Excerpts from a dataset:
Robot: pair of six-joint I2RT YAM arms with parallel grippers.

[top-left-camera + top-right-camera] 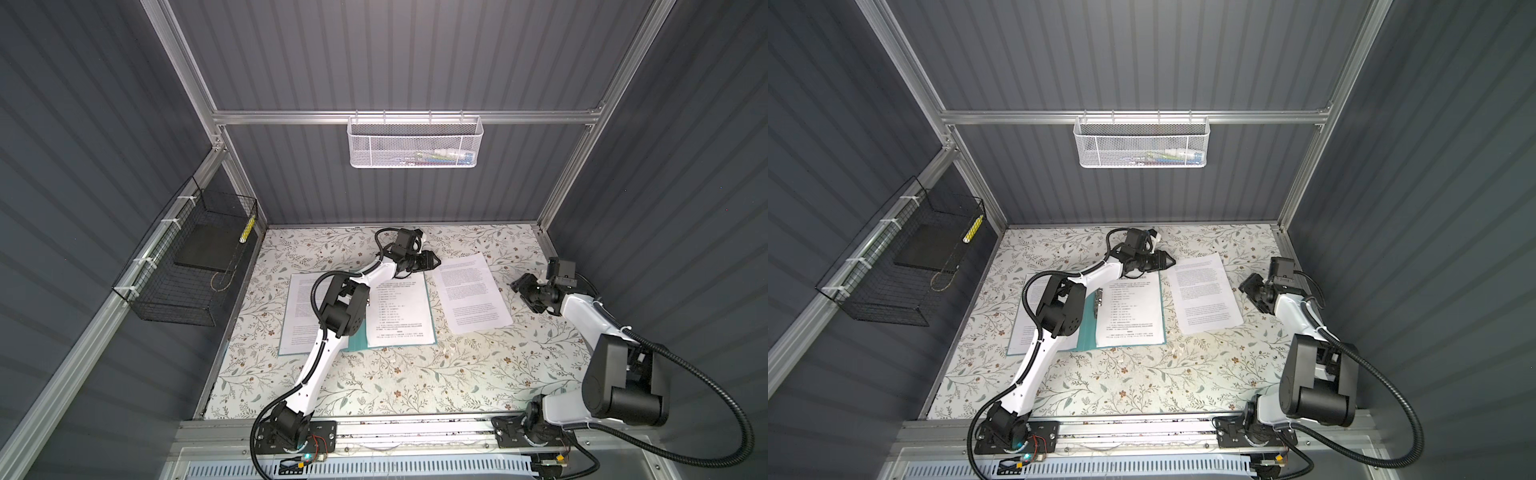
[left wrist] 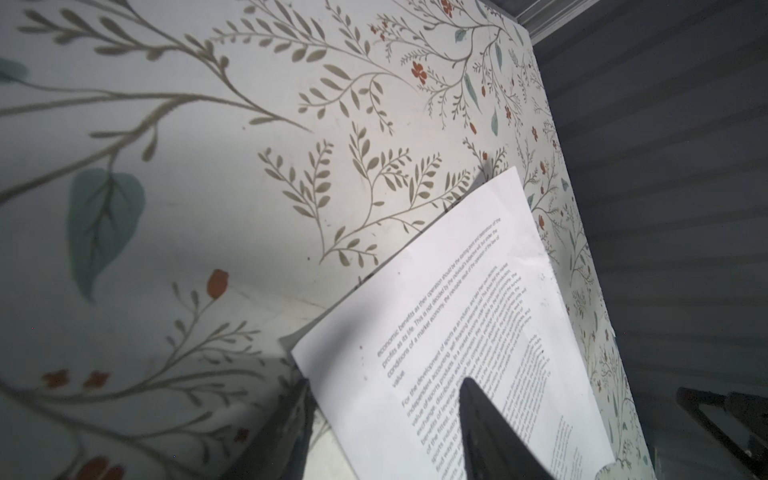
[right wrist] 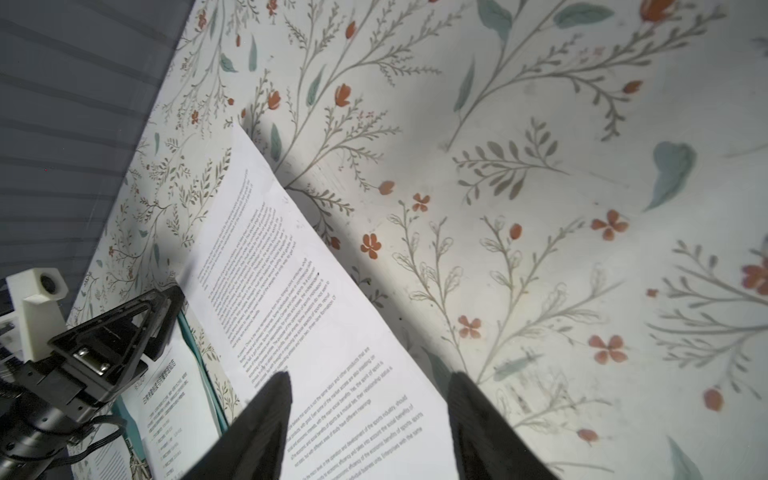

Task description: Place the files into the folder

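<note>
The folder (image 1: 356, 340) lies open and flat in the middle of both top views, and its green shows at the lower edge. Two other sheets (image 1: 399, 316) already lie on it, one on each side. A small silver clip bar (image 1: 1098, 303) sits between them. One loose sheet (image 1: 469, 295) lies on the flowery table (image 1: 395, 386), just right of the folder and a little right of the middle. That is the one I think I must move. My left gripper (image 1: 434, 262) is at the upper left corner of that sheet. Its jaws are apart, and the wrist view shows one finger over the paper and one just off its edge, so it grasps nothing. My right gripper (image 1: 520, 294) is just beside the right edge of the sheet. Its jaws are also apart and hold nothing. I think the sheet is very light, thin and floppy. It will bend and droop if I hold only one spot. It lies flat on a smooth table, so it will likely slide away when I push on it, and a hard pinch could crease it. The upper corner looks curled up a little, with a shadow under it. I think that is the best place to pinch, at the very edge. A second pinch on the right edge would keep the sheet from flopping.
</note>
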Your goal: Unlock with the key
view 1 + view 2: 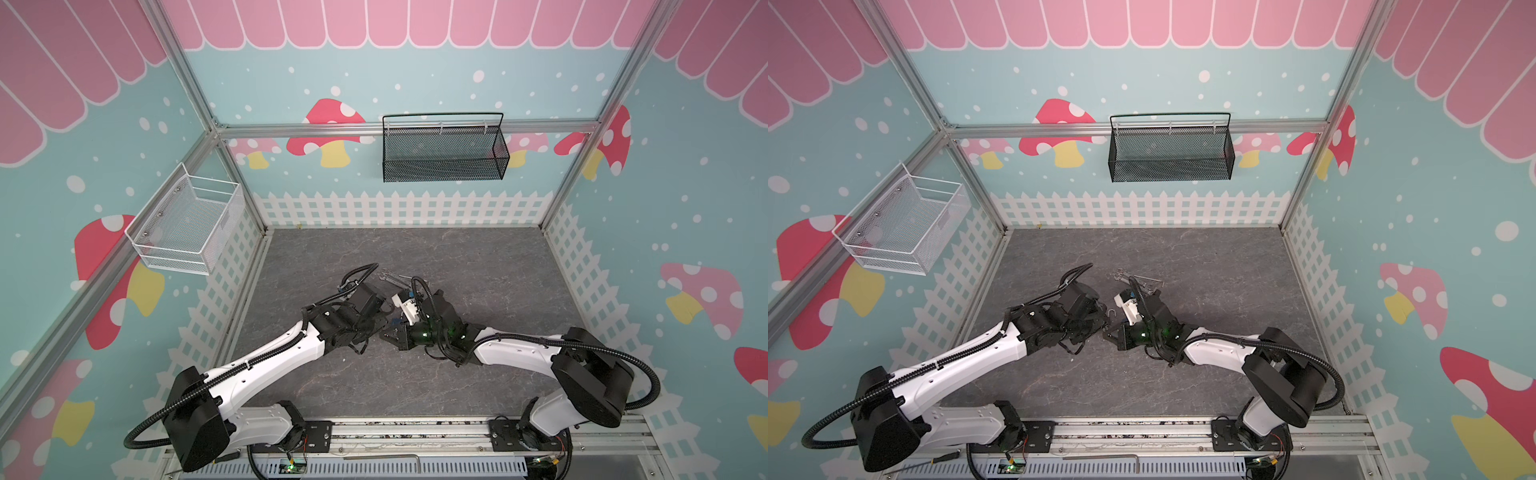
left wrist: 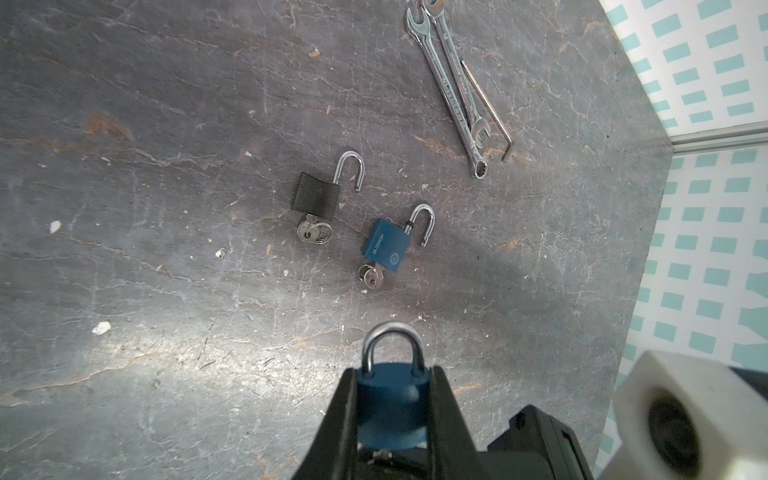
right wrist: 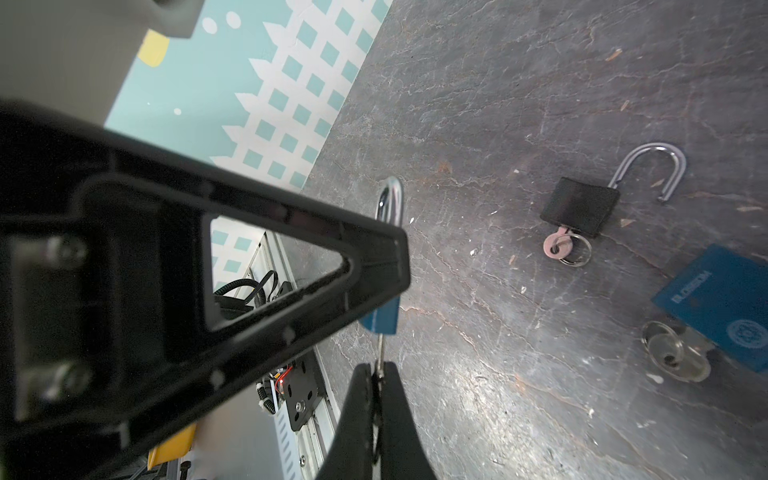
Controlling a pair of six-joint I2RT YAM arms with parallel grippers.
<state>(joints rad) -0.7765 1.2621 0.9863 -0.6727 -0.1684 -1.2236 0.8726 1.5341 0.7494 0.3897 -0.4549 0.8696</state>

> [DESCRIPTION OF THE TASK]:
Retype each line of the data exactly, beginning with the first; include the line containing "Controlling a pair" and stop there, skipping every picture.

> [ANSWER SPACE]:
Robot: pair of six-joint I2RT YAM arms with parallel grippers.

[top-left-camera + top-right-camera] 
[left wrist] 
[right wrist] 

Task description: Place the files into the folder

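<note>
The folder (image 1: 356, 340) lies open and flat in the middle of both top views, and its green shows at the lower edge. Two other sheets (image 1: 399, 316) already lie on it, one on each side. A small silver clip bar (image 1: 1098, 303) sits between them. One loose sheet (image 1: 469, 295) lies on the flowery table (image 1: 395, 386), just right of the folder and a little right of the middle. That is the one I think I must move. My left gripper (image 1: 434, 262) is at the upper left corner of that sheet. Its jaws are apart, and the wrist view shows one finger over the paper and one just off its edge, so it grasps nothing. My right gripper (image 1: 520, 294) is just beside the right edge of the sheet. Its jaws are also apart and hold nothing. I think the sheet is very light, thin and floppy. It will bend and droop if I hold only one spot. It lies flat on a smooth table, so it will likely slide away when I push on it, and a hard pinch could crease it. The upper corner looks curled up a little, with a shadow under it. I think that is the best place to pinch, at the very edge. A second pinch on the right edge would keep the sheet from flopping.
</note>
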Your goal: Unlock with the key
view 1 + view 2: 
left wrist: 
right wrist: 
Controlling a pair of six-joint I2RT YAM arms with parallel grippers.

There is no more to the output, and the exercise is done.